From India’s perspective, the key question is therefore not lineage but orientation: whether Tareque Rahman signals continuity in counterterrorism cooperation and regional integration, or reverts to transactional nationalism. India’s own experience suggests that stable neighbourhood relations depend less on individual leaders than on predictable institutions and routinised dialogue—an outcome that would require restraint and consistency from any future Bangladeshi leadership.
The policy challenge ahead
Tareque Rahman now confronts a test that many returning exiles in South Asia have failed: converting moral legitimacy into institutional restraint. His political survival is no longer in question; his capacity to govern responsibly remains unproven.
The first challenge lies in redefining civil–military boundaries. Pakistan’s experience demonstrates how “managed transitions” hollow out civilian authority over time. For Bangladesh, genuine democratic consolidation will require governing without informal military arbitration—a task that no post-1975 leadership has fully accomplished.
This will demand not confrontation but boundary-setting: resisting reliance on military mediation in political disputes while simultaneously professionalising civil institutions capable of absorbing conflict.
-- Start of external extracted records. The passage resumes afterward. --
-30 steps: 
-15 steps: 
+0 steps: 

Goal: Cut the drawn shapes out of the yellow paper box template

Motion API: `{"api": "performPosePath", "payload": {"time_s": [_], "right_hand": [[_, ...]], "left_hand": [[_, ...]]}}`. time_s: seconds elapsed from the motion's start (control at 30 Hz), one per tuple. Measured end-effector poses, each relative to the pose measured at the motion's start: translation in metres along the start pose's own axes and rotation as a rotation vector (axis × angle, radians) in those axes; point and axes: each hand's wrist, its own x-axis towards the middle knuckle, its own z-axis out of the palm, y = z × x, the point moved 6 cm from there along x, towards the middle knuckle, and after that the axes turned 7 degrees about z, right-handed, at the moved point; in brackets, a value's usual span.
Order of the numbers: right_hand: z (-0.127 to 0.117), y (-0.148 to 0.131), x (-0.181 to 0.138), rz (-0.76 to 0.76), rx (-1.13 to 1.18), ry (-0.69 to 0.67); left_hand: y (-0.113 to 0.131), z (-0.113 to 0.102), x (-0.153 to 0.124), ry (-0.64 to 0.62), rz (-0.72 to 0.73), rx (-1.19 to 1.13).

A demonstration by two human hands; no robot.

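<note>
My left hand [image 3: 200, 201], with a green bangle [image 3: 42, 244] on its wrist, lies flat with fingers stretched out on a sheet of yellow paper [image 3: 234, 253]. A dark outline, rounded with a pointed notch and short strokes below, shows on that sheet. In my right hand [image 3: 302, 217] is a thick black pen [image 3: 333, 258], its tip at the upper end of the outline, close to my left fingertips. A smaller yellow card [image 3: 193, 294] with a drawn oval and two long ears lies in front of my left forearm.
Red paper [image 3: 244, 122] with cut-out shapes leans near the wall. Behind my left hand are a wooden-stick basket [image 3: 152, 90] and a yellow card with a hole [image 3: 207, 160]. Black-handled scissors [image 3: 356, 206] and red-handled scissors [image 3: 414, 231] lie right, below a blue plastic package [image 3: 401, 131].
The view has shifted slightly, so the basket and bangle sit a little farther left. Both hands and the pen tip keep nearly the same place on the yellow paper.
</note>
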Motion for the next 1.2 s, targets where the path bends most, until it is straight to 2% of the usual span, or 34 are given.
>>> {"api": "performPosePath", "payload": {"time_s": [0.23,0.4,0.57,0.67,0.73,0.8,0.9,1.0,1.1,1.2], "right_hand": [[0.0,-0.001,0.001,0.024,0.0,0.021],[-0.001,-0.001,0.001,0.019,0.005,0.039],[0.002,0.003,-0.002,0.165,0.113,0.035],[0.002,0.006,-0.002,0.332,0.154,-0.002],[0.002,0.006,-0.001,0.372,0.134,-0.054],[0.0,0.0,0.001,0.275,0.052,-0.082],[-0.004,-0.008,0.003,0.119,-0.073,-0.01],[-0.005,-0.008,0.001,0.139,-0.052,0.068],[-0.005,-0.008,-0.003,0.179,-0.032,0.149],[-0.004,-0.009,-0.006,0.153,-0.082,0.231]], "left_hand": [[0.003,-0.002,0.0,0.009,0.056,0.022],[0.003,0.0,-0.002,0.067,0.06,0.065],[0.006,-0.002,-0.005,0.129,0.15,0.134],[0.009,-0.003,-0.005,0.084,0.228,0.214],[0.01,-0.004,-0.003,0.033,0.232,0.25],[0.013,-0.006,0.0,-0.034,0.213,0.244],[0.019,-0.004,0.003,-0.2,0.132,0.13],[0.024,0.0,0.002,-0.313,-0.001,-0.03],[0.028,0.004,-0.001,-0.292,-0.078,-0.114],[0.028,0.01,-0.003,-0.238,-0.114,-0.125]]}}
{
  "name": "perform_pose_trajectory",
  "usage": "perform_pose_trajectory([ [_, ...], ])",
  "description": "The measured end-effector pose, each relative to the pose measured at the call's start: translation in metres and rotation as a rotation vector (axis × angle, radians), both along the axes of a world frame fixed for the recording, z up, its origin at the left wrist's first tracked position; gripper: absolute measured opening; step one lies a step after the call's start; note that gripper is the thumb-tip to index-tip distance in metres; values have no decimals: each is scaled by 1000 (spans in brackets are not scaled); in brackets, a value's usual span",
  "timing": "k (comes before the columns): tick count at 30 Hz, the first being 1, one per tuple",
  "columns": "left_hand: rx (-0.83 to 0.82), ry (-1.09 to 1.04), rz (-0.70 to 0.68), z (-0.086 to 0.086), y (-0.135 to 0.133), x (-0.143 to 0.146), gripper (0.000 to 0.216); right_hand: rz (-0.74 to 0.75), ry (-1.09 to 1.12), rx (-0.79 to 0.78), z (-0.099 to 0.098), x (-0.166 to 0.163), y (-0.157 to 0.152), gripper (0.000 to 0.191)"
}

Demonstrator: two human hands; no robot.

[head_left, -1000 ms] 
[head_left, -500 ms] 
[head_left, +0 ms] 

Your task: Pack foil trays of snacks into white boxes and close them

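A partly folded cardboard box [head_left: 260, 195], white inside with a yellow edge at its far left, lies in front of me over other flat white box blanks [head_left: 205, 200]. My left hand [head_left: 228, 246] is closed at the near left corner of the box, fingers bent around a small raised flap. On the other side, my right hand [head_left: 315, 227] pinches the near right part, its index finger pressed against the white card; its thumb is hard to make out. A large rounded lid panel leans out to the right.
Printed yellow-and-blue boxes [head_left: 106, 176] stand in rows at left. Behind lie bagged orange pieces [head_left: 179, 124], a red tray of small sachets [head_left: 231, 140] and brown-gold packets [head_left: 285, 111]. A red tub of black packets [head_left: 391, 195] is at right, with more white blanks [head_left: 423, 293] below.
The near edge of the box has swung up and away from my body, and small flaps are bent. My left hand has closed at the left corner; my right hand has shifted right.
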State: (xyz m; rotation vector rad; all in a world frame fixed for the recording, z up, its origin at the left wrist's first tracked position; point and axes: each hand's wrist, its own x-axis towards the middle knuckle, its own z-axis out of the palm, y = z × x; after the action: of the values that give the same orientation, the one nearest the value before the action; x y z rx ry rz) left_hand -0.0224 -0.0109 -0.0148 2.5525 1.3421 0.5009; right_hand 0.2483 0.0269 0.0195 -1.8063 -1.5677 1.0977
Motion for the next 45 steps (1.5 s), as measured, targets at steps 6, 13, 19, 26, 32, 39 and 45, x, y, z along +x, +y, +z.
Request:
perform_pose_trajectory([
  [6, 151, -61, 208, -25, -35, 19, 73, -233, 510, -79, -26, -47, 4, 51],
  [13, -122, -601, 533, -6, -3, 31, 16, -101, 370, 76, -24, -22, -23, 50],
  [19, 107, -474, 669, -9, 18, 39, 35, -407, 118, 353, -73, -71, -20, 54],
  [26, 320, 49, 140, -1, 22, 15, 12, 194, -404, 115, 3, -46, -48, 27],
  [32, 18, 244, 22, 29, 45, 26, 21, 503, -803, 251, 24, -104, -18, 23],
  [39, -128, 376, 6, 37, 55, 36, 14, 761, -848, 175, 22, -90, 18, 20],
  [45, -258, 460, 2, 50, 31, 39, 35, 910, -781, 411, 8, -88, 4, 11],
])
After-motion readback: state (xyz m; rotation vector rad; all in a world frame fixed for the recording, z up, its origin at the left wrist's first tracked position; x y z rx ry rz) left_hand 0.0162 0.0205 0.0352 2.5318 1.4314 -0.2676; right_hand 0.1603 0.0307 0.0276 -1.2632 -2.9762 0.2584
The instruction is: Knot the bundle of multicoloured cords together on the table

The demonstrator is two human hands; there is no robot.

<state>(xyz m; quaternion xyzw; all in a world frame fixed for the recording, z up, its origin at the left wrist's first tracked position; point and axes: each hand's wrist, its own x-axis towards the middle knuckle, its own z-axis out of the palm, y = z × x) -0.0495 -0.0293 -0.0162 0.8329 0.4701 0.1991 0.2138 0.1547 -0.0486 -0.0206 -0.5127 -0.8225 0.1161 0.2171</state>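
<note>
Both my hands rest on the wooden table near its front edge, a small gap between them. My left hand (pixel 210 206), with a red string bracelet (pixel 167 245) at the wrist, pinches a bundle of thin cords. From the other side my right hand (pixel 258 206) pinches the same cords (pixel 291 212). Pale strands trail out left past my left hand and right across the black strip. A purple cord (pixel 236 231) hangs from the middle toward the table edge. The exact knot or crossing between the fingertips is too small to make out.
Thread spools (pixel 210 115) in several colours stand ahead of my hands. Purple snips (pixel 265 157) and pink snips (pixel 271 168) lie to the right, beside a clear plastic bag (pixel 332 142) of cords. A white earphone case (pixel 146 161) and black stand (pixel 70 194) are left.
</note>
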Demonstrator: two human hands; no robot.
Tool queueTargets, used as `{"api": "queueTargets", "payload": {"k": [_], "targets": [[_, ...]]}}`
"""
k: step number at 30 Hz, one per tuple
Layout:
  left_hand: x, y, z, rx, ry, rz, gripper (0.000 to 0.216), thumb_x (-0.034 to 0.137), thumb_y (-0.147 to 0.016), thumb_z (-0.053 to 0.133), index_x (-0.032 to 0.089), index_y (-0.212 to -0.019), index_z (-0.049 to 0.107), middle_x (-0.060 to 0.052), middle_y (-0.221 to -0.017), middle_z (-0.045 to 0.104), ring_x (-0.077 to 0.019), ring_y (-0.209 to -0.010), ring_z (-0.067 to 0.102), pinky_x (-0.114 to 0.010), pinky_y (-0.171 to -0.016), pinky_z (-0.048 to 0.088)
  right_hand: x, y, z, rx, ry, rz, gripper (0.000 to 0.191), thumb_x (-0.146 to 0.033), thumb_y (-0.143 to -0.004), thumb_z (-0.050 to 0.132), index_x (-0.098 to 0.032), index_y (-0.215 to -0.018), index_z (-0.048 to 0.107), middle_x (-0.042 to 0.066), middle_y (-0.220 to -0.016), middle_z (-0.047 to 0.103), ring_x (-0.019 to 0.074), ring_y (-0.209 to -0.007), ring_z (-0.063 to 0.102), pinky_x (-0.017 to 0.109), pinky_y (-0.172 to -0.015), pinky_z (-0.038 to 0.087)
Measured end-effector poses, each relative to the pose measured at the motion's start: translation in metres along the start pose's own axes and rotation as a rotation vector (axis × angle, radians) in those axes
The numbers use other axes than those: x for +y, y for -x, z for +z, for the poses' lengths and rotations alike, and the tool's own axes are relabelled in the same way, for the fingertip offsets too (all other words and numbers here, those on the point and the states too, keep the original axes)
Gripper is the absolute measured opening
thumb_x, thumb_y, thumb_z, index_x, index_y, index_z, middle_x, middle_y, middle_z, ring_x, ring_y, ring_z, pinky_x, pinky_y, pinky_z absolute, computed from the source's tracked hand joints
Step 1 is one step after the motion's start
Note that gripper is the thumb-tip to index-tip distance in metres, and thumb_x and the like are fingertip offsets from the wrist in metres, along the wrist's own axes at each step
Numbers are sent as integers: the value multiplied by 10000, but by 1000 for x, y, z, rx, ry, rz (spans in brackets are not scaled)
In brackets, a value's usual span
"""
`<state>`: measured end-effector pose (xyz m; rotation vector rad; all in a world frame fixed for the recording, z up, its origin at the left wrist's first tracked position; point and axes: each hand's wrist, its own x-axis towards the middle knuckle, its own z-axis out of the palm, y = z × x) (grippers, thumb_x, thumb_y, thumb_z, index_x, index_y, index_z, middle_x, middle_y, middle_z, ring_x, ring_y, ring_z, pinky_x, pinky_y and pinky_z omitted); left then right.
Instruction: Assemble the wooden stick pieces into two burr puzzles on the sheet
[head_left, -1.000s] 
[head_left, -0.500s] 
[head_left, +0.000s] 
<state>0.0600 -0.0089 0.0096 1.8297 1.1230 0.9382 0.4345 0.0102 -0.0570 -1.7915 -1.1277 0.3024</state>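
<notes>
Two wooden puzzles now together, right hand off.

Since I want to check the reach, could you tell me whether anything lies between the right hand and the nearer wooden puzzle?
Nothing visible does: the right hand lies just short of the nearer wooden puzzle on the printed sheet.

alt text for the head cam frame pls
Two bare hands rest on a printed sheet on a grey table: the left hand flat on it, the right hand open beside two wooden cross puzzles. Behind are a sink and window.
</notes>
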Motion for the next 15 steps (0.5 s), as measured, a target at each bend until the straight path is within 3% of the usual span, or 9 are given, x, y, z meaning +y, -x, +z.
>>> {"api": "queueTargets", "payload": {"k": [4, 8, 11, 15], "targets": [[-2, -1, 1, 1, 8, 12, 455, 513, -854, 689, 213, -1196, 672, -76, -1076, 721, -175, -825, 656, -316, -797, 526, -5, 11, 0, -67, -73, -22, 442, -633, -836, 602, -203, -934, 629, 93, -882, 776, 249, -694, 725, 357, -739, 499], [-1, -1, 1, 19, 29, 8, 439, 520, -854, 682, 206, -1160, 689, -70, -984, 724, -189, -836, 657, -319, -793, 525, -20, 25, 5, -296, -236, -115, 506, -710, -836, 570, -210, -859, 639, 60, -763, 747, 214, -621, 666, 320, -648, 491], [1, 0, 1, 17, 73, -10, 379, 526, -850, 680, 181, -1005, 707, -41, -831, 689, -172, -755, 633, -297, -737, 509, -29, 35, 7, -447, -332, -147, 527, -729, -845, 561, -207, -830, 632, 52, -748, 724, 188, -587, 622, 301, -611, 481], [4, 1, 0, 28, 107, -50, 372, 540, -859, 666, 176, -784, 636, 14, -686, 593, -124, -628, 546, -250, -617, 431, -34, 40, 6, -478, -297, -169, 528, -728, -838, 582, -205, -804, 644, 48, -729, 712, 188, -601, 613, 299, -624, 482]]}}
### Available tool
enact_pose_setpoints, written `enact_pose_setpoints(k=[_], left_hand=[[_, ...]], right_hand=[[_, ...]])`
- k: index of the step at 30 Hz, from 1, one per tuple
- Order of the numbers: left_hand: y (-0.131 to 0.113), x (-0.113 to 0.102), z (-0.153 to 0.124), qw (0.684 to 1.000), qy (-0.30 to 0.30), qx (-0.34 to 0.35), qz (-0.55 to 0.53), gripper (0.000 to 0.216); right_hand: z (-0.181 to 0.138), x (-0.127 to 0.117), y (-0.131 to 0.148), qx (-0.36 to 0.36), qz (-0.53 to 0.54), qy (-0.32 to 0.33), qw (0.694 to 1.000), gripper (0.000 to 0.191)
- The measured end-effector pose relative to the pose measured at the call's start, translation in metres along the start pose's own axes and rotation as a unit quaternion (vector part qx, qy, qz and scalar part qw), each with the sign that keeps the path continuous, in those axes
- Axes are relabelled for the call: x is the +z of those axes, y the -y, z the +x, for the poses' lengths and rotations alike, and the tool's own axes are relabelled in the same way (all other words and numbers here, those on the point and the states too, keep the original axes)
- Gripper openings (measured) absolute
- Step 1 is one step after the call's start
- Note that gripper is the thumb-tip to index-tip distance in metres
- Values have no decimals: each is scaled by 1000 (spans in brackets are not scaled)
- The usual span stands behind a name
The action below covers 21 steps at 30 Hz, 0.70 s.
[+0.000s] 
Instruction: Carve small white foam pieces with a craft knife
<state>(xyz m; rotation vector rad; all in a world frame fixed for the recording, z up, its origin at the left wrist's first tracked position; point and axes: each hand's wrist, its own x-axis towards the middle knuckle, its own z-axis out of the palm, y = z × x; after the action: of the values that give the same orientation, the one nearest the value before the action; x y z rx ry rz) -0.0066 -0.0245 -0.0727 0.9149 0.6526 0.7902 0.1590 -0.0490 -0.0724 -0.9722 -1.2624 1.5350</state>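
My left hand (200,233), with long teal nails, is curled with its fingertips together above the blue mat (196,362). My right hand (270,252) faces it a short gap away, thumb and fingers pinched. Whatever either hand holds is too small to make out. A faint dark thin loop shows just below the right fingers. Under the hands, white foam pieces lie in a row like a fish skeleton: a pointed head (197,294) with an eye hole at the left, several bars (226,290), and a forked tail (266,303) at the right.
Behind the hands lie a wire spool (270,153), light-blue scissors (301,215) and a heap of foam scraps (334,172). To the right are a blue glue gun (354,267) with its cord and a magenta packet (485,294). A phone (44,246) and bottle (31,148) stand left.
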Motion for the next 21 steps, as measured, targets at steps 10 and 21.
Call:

Without this, civilian authority risks remaining conditional and reversible.
The second challenge concerns institutional reform. Reliance on personalised authority risks recreating the very conditions that once justified intervention. Strengthening parliament, enforcing party discipline, and revitalising independent oversight bodies will be essential if governance is to move beyond personality-driven rule.
The third challenge is inclusive governance. Sri Lanka’s recent collapse serves as a warning of what happens when elite politics becomes detached from economic realities. Inflation, employment, inequality, and public trust will matter far more to Bangladesh’s citizens than symbolism, lineage, or historical grievance. Failure here would not merely weaken legitimacy—it would invite instability.
A defining moment
Tareque Rahman’s political coming-of-age is complete. His exile, endurance, and return have placed him at the centre of Bangladesh’s post-Hasina political future. Whether he represents a genuine transition toward institutional civilian governance or another iteration of South Asia’s negotiated democracy remains uncertain.
For Bangladesh—and for India watching closely—the significance of his return will be measured not by spectacle but by restraint. History will judge not how long he waited to come home, but how firmly he governs within constitutional limits.
South Asia has seen many leaders emerge from exile as symbols of renewal. Few have succeeded in becoming custodians of institutions. Whether Tareque Rahman can do so will shape not only his personal legacy, but the trajectory of Bangladesh’s democracy and its place in the regional order.